RIP1 inhibition prevents mechanical stress-induced TMJ OA by regulating apoptosis and late-stage necroptosis of chondrocytes

Abstract Temporomandibular joint osteoarthritis (TMJ OA) is a common degenerative joint disease that has multiple causes. The abnormal stress distribution is known to be an important trigger of TMJ OA. In order to clarify the mechanism of pathological changes in mandibular cartilage under compressive mechanical stress and the function of RIP1 inhibition through Lenti-virus in mechanical stress-induced TMJ OA, we used a compressive mechanical force-induced-TMJ OA rat model and Lenti-virus targeting RIP1 to perform this study. The results identified the characteristics of the spatio-temporal changes in mechanical stress-induced TMJ OA. Under mechanical force, inflammation and apoptosis, which occur in the whole layer of mandibular cartilage, appear on 4th day and persist till 7th day.
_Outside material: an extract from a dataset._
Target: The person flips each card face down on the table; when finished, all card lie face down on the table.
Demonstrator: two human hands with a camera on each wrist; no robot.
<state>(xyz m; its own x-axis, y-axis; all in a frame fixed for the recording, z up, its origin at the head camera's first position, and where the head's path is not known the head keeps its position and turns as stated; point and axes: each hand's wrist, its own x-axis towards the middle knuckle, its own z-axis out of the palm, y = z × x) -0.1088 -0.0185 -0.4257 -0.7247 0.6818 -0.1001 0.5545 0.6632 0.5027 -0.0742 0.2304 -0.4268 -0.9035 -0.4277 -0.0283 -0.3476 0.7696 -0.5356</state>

Necroptosis arises in the late stage of mechanical force and is mainly located in the transition layer. RIP1 plays an essential role in the destruction of mandibular cartilage under mechanical force. RIP1 inhibition through Lenti-virus could protect mechanical stress-induced mandibular cartilage thinning by inhibiting persisted apoptosis and late-stage necroptosis in the transition layer.